Sister Cities – what’s the cost?

A Cambridge Link to the liberation of Le Quesnoy: According to the Cambridge Le Quesnoy Friendship Association website a single Cambridge soldier – chaplain Clive Mortimer Jones – was present during the liberation of Le Quesnoy where 122 Kiwi and 43 German soldiers were killed. There was no civilian loss of life in the town. One of around 150 non-combatant padres deployed to battlefields in WWI, he wrote 25 letters back from the war and oversaw the construction in England of the Le Quesnoy stained glass window that was installed in St Andrew’s Church in 1923.
Photo: Richard Stowers.

The Waipā District Council has spent more than $113,000 on Cambridge’s sister city relationships with Bihoro in Japan and Le Quesnoy in France in the past 12 years.

The recent $150,000 contribution to the museum in Le Quesnoy by council could also reasonably be added to this figure, as the relationship was noted by the Manager of Strategic Partnerships in advice to council to approve the payment. That’s $263,000 of Waipā ratepayers’ money over 12 years.
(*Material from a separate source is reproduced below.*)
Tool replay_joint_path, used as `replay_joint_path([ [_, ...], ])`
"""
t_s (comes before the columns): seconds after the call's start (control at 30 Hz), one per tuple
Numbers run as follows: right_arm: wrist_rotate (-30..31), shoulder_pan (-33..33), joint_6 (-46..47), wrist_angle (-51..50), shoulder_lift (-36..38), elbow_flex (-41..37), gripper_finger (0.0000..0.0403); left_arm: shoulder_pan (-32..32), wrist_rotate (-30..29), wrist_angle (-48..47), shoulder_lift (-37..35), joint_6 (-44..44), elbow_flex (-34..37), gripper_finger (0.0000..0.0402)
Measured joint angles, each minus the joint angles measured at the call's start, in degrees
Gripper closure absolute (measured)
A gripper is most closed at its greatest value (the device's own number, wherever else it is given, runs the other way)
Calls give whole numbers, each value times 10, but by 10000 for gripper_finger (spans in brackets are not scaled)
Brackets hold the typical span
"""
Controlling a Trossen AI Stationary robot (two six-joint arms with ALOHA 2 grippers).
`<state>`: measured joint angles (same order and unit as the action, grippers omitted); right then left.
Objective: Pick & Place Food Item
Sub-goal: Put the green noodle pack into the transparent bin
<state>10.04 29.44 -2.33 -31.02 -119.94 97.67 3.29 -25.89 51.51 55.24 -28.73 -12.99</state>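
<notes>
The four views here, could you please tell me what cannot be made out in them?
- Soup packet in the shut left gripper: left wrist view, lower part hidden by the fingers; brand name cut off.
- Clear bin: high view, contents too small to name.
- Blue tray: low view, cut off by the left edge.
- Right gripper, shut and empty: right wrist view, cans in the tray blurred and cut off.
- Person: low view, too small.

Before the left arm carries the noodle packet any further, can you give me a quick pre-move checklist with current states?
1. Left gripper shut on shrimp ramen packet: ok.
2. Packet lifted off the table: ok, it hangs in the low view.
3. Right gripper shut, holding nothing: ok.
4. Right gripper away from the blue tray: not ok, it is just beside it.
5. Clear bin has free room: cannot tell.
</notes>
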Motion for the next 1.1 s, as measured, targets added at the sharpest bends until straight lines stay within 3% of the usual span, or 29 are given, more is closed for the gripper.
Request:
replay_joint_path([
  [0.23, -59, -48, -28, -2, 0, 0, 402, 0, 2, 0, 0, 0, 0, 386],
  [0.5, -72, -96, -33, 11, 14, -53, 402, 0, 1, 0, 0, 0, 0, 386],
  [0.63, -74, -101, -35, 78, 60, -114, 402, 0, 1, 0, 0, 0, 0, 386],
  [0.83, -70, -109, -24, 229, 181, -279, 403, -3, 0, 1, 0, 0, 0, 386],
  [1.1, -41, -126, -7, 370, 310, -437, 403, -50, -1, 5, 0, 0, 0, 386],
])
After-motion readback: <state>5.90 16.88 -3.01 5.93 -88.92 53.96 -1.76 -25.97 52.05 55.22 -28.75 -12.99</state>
Claire Robson looks at the numbers.

Cambridge has two sister city relationships, one with Bihoro in Japan which was formed in 1997 and one with Le Quesnoy in France which we signed up to in 1999. Te Awamutu has one sister city on its books – Moree in New South Wales – but that is understood to have lapsed many years ago, with no expenditure on it by council in the past 12 years.

The Cambridge Community Board has a Sister Cities Subcommittee, which is understood to have an annual budget of $11,000, while there is no equivalent budget for Te Awamutu.

The sister city relationship was also cited as a reason for council’s sign-off on a $150,000 contribution to the war memorial museum in Le Quesnoy. “New Zealand, and in particular the Waipā District, has strong links with Les Quesnoy which has been a Sister City of Cambridge since 2000 (sic)”, the Strategic Planning and Policy Committee Report said on page two.

“In light of this history and association Council resolved in June 2018 to commit $150,000 to the project, subject to other Councils also contributing,” the report continued.

Payment of the contribution was accepted by council in a unanimous vote, with Susan O’Regan abstaining.

Mayor Jim Mylchreest described the amount Waipā puts in to sister city relationships as “modest”, with the spend around 44 cents per ratepayer annually.

“If we truly wanted to drive effective sister city relationships based purely on economic return, we would be putting a lot more money into those relationships.  But the amount we put in is modest – certainly compared to some other councils – and so our economic return is pretty modest as well.

“Saying that, I do think we are getting a financial return.  The economic benefit we get from Sister City school exchanges alone from students from Bihoro would easily cover that modest investment – and more,” Mayor Mylchreest said. “Waipā however, unlike some other councils, does not need to chase economic activity internationally to drive growth.  We are already seeing huge growth and our challenge is managing it.  Some other councils aren’t as fortunate and so you’re seeing quite a lot of activity in terms of developing Sister City relationships, particularly with China,” he added.